Beyond Cancer: Treating Allergies, Depression, and Autoimmune Disease
While cancer immunotherapies generally aim to intensify immune activity, therapies for many other conditions work in the opposite direction — calming an overactive immune response.
Allergy treatments, for instance, work by gradually exposing patients to tiny, incrementally increasing doses of the proteins responsible for their allergic reactions. This desensitization approach is used for conditions ranging from hay fever to peanut intolerance. A recent clinical trial in China even explored whether feeding patients pancakes could help alleviate egg allergies.
Researchers are also investigating whether existing immunotherapies originally developed for one condition might benefit patients with entirely different diagnoses.
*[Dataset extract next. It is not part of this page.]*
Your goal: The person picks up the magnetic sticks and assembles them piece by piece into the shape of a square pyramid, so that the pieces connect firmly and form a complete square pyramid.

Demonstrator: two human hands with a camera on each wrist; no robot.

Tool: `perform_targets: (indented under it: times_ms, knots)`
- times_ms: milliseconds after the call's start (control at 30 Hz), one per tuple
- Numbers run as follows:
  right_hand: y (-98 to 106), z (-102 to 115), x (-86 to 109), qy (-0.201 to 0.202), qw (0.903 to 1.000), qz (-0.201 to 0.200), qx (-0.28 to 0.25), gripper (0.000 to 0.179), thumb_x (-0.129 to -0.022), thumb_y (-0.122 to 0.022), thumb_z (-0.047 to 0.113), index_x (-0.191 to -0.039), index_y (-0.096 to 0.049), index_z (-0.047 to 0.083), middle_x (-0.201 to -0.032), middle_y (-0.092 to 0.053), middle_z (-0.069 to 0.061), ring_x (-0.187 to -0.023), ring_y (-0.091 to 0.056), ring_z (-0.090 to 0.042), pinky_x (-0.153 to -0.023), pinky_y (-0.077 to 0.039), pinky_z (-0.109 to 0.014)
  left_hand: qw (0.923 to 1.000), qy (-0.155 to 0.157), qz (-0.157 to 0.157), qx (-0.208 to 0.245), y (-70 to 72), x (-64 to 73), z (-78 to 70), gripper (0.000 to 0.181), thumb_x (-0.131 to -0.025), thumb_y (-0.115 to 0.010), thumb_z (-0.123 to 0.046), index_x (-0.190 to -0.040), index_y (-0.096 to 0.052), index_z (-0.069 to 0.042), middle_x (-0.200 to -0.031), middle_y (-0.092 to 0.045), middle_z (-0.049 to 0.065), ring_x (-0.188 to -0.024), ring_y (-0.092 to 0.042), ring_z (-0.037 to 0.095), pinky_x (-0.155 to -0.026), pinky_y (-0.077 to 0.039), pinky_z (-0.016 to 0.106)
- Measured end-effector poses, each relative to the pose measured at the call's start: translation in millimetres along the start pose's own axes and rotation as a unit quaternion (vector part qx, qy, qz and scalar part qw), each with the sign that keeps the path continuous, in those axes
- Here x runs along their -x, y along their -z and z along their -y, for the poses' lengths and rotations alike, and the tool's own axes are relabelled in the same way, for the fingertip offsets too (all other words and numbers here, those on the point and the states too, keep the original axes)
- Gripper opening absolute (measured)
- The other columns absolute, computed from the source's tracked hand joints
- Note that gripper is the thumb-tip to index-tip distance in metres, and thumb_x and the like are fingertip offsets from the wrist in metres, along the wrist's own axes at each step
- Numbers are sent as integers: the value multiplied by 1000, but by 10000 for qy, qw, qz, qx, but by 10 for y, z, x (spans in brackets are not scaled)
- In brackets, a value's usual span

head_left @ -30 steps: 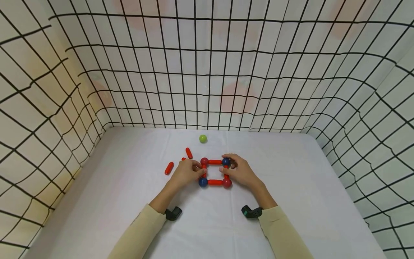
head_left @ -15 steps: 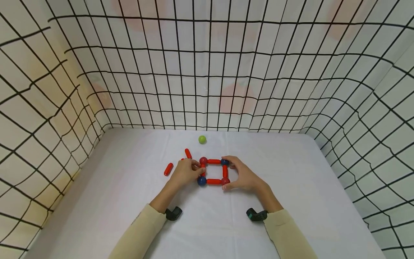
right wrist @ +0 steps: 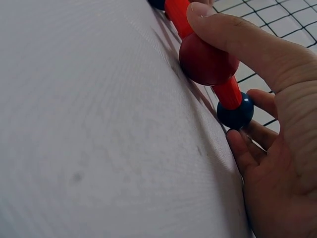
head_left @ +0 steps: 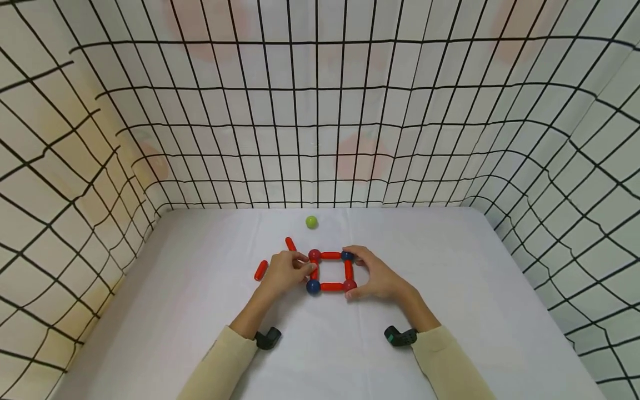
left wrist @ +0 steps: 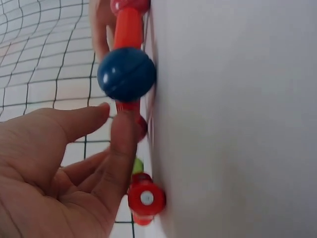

A team in Bristol recently trialed tocilizumab — an immunotherapy drug approved for rheumatoid arthritis — in patients suffering from depression. Although the study was limited in size, early results hinted at improvements in depression severity, fatigue, anxiety, and overall quality of life.
The Rise of Regulatory T-Cell Therapies
Some of the most exciting developments in immunotherapy stem from research that earned last year's Nobel Prize — specifically, work centered on regulatory T-cells, commonly referred to as Tregs. While the immune system contains many different cell types dedicated to attacking pathogens, Tregs perform a unique function: they signal the immune system to stand down once a threat has been neutralized.
Adrian Liston, who co-founded a Cambridge-based biotech startup called Aila Biotech, is currently developing a Treg-based therapy for multiple sclerosis — a condition in which immune cells mistakenly attack the body's own nervous system. His team's approach aims to boost Treg activity within the brain to halt this self-destructive immune assault. The same mechanism, he notes, could potentially be applied to reduce dangerous swelling following traumatic brain injury.
A New Frontier for Tregs
The therapeutic potential of Treg-based treatments extends well beyond multiple sclerosis. Treatments targeting Tregs are currently in development for dementia, type 1 diabetes, rheumatoid arthritis, lupus, and chronic inflammation. At Monash University, researcher Peter Eggenhuizen is developing a Treg therapy specifically designed to treat inflammatory bowel disease — a condition that affects at least 7 million people worldwide.
The Immune System: Medicine's Next Great Frontier
"Probably half of all deaths have a component that is immunological," says Liston. "It is an underlying theme across ageing, autoimmune diseases, allergies, infectious diseases, inflammatory diseases like diabetes. But one of the great things about the immune system is that it is very easy to change. We can adapt it to our purposes."
As clinical trials continue to multiply and our understanding of immune biology deepens, immunotherapy stands poised to redefine what is medically possible — offering new hope to millions of patients across a vast range of conditions that were once considered difficult or impossible to treat.